The Grip lighthouse, one of the tallest lighthouses in Norway. It was built between 1885 and 1888 on the 7-meter (23 ft) high islet of Bratthårskollen, north of Gripholmen. The 47-meter (154 ft) tall lighthouse is a red cast iron tower on a white 16-meter (52 ft) granite stonemasonry base. This is the second tallest lighthouse tower in Norway. The lighthouse’s range is 19 nautical miles (35 km; 22 mi), and the white, red, or green light, depending on direction, is occulting every eight seconds.

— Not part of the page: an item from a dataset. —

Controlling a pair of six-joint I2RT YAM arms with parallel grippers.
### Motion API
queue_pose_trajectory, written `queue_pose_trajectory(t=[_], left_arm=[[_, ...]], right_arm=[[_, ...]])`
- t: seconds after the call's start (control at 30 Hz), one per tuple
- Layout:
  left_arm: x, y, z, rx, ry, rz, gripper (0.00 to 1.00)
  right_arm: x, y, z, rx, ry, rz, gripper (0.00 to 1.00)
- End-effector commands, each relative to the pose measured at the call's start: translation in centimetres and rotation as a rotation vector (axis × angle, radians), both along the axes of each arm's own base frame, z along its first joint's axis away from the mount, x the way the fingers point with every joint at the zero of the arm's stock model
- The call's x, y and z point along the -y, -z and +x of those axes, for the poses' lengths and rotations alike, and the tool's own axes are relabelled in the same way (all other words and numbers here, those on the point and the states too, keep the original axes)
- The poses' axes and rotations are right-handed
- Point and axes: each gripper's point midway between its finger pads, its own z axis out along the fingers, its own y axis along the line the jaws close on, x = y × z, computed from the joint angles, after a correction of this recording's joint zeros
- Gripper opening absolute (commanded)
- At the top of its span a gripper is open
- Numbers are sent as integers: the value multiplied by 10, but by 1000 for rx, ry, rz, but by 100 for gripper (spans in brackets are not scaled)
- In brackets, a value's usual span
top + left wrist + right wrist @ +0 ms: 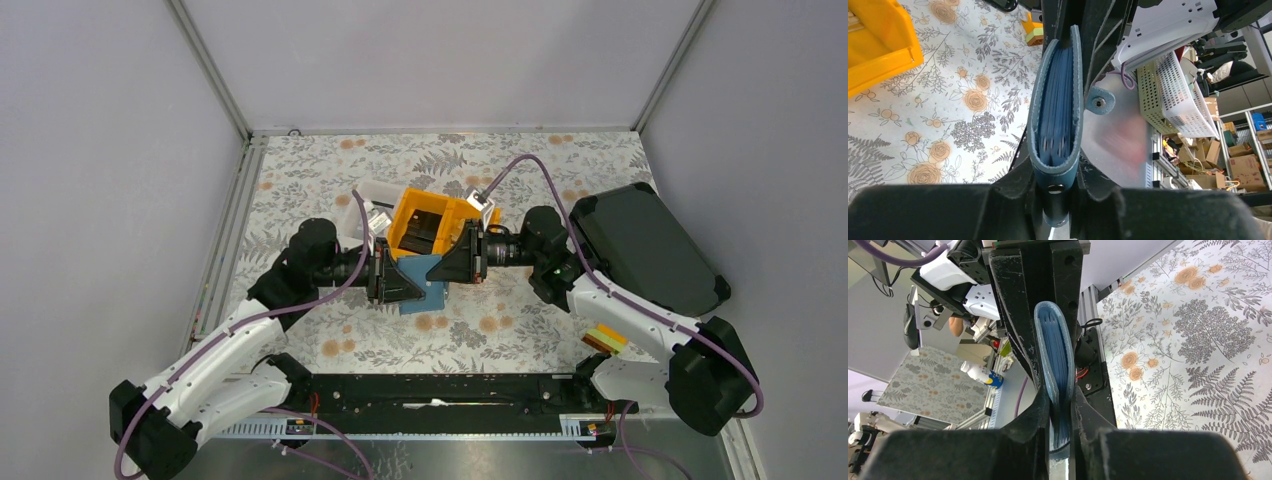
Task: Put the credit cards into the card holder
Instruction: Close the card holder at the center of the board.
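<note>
Gripping the card holder point(425, 285) from both ends — left gripper point(1057, 181) and right gripper point(1060, 410) are each clamped tight on it, folded closed, just beside the orange bin point(430, 225).

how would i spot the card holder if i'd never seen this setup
On the floral table, find the orange bin at the centre. Just on its near side, the left gripper and right gripper pinch one small folded thing from opposite ends: the card holder. It is the only teal-blue item, with paler blue pockets inside.
</note>
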Motion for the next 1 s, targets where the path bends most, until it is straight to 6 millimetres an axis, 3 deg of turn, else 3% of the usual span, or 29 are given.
queue_pose_trajectory(t=[0.0,0.03,0.2,0.3,0.43,0.6,0.97], left_arm=[[2,-17,1,66,17,-60,5],[1,-17,1,64,17,-59,0],[-4,-17,15,93,-70,-16,0],[-12,-15,39,103,-184,72,0],[-21,-6,65,75,-291,181,0],[-20,14,70,18,-293,210,0],[-21,32,69,-54,-282,228,0]], right_arm=[[3,-19,2,69,18,56,2],[3,-19,4,68,31,50,9],[9,-18,31,69,205,-34,64],[24,-12,46,96,339,-120,73],[42,4,58,73,476,-213,76],[50,18,59,6,538,-222,71],[26,30,49,-65,482,-214,63]])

The islet is barren rock with just the lighthouse tower, a concrete boathouse, and two wharves. The lighthouse keepers lived inside the lighthouse tower. A radio beacon was operated between 1947 and 1986, which was replaced with a frequency-agile racon signalling “G” with a range of 4 nm. The lighthouse was electrified in 1932, and is unmanned since it was automated in 1977. In 2000, it became protected as a cultural heritage site. The piloting station was shut down in 1969.

Grip Archipelago

The Grip archipelago consists of 82 islets and skerri. The fishing village is located on Gripholmen, which is the largest and only habitable islet. On the south side of the fishing village is the main harbor, protected by two breakwaters. The older and northern harbor is smaller and less protected. Other breakwaters protects the fishing village from large ocean waves. The highest point is just 10 meters (33 ft) above mean sea level.

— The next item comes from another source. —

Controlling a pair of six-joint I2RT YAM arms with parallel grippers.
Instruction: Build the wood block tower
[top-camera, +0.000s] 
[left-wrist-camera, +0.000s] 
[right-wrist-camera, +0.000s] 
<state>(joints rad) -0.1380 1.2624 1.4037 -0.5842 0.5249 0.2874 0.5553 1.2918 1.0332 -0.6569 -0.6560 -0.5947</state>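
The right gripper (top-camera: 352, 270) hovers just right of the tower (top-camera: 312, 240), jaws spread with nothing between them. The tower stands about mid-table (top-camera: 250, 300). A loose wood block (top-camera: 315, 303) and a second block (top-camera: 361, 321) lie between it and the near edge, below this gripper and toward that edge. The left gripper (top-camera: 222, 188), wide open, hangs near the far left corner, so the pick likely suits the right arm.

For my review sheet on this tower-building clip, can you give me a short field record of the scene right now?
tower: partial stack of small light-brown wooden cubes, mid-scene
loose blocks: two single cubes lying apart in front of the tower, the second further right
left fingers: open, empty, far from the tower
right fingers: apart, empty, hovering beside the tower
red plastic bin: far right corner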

The Inngripan group of skerries lies about 3 kilometers (1.9 mi) closer to Kristiansund, where a small storm shelter offered protection for shipwrecked fishermen. The storm shelter has recently been restored.

As all the turf and vegetation on Gripholmen was removed to provide clean cliffs for drying cod there was little room for agriculture. Only a few tiny gardens remained. The inhabitants could keep one or two cows grazing on the close islet Grønningen, and a few hens and pigs. After being deserted in 1974, Grip is slowly revegetating.

Fishing Village

GripThe first indications of settlement at Grip is from the ninth century, where fishermen settled close to the fishing grounds. Storm surges destroyed most of the fishing village in 1796 and again in 1804, leaving only the church and a few other houses. The first breakwaters were constructed in 1882 and a harbor capable of landing small ships was not ready until 1950.

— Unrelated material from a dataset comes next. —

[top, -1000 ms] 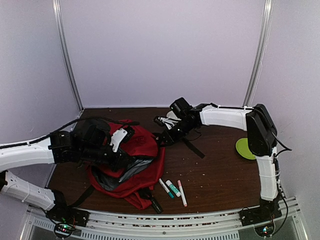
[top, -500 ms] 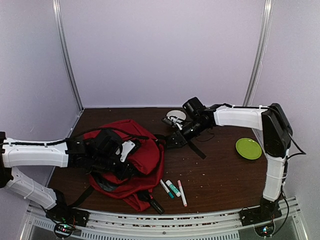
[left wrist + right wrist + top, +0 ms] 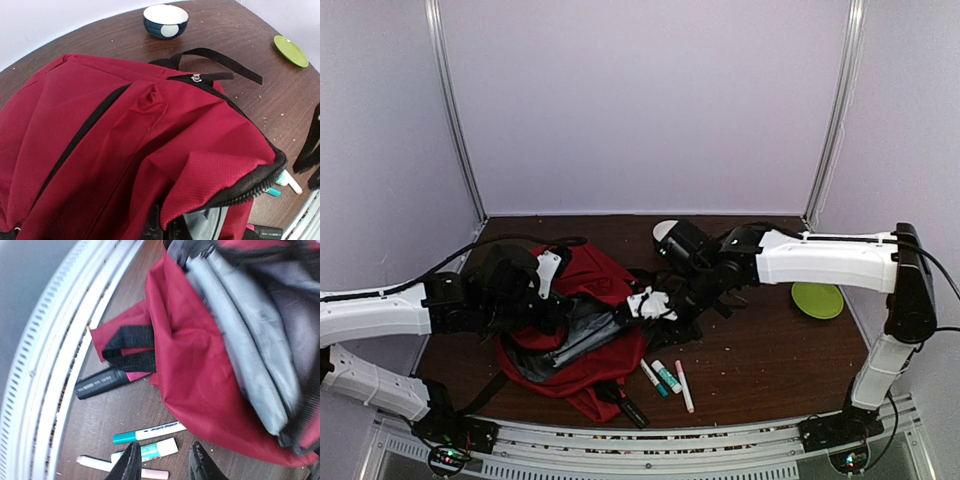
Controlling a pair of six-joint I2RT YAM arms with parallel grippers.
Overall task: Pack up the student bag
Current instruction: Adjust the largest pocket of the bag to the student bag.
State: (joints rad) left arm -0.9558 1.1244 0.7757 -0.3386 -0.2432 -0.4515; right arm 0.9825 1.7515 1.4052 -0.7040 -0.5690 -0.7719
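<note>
The student bag (image 3: 605,345) lies left of centre, red, with its mouth open onto grey and dark lining (image 3: 240,330). My left gripper (image 3: 542,297) is shut on the red fabric beside the zip edge (image 3: 167,225) and holds that flap up. My right gripper (image 3: 655,304) hovers at the bag's mouth, open and empty (image 3: 162,465). Below it on the table lie a teal-capped marker (image 3: 147,432), a teal and white stick (image 3: 145,451) and a pink-tipped marker (image 3: 120,467). A black marker (image 3: 102,381) lies by the bag's black strap loop (image 3: 131,347).
A blue and white bowl (image 3: 165,20) stands at the back of the table. A green plate (image 3: 817,299) sits at the right. The metal rail (image 3: 60,355) runs along the near edge, close to the markers. A loose black strap (image 3: 220,59) trails behind the bag.
My right arm has swung from the back of the table forward over the bag's mouth, and its jaws have opened. The left gripper has pulled the flap back, showing the lining.
</note>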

The population fluctuated for centuries, following the profitability of fishing – between 100 and 400 people. A now deserted village, it was once a busy place, when 2,000 fishermen could stay there during the height of the fishing season, when fishermen rowed and sailed to Grip from all over, to catch cod. Centralization led to a declining population after World War II, and Grip became deserted in 1974 when Hildur and Kasper Larsen left just before Christmas.

After being deserted, the old houses has become popular summer houses, and in the summer Grip has 150 – 250 residents in 44 housing units, primarily the earlier population and their descendants in Kristiansund. The harbor is still a popular dock for small fishing vessels, and the village is a popular destination for tourism in Kristiansund. Today a passenger ferry connects Grip to Kristiansund in the summer season with one or two 30-minute crossings from the town center every day.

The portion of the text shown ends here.